Human Machine Interface Circuit Board Cloning

Human Machine Interface Circuit Board Cloning

To enable the high switching speed available from the superior FOM, eGaN FETs were developed in advanced land grid array (LGA) packages that not only have low internal inductance, but enable user to design ultra-low inductance into Human Machine Interface Circuit Board Cloning.

To provide the benefits of reduced loop size, magnetic field self-cancellation, consistent inductance independent of board thickness a single sided PCB design, and high efficiency for a multi-layer structure, an improved layout is proposed for eGaN FETs.

The design utilizes the first inner layer, shown in figure 6b, as a power loop return path. This return path is located directly underneath the top layer’s power loop, figure 6a, allowing for the smallest physical loop size combined with field self-cancellation.

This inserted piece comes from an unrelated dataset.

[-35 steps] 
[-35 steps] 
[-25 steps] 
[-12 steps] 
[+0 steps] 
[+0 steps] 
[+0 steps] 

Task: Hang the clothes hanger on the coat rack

The side view (figure 6c) illustrates the concept of creating a low profile self-cancelling loop in a multilayer PCB. The characteristics of the conventional and proposed optimal designs are compared in table I. The improved layout places the input capacitors in close proximity to the top device, with the positive input voltage terminals located next to the drain connections of the top eGaN FET.

The eGaN FETs are located in the same positions as the lateral and vertical power loop cases. Located between the two eGaN FETs is a series of interleaved switching node and ground vias arranged to match the LGA fingers of the synchronous rectifier eGaN FET.